Of the Presidents he has served, Fauci said George W. Bush was the most supportive of public health, calling for the five-year, $15 billion plan, the President's Emergency Plan for AIDS Relief (PEPFAR), in his 2003 State of the Union address. The development of drug combination therapy for HIV had turned what was once terrifying and deadly for Americans into a manageable disease by Bush’s administration, while leaving millions of Africans at risk.

“He said to me that as a rich nation we have a moral obligation to do something,” Fauci said. “For those of you who don’t like George W. Bush, he really said that.”

And Bush followed through, with PEPFAR continuing and likely saving the lives of 9 million people in Africa by now.

President Clinton, in contrast, disappointed Fauci by failing to support federal funding of needle exchanges after it was shown to “dramatically” reduce HIV infections among drug abusers, Fauci said. “He didn’t do it.
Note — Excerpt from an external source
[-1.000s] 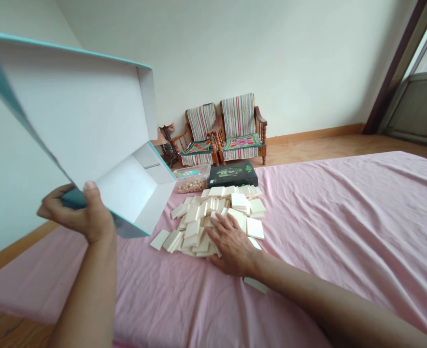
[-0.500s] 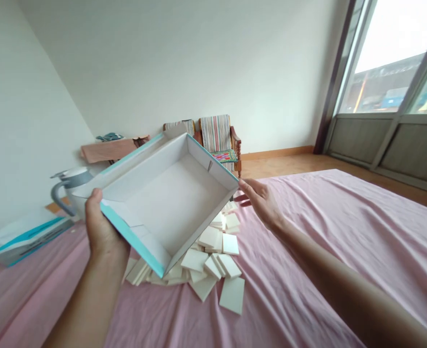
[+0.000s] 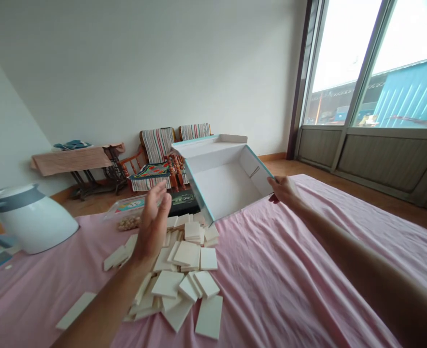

And to this day he says that he should have.”

The current president, Obama, has been constrained by a Congress opposed to his ideas, Fauci said, alluding to an ongoing dispute over the administration’s $1.9 billion request for funds to develop a Zika vaccine and support mosquito eradication. The request is stalled in Congress, where some have called for federal agencies to divert unspent Ebola funds to the Zika response.

And what about a President Trump? Fauci says he would stick around.

“I’m not a political appointee,” he said. “I’m a scientist and a public health official. I’ve been one before they all came, I’ll be one when they all leave … I’m not going to quit depending on who’s president.”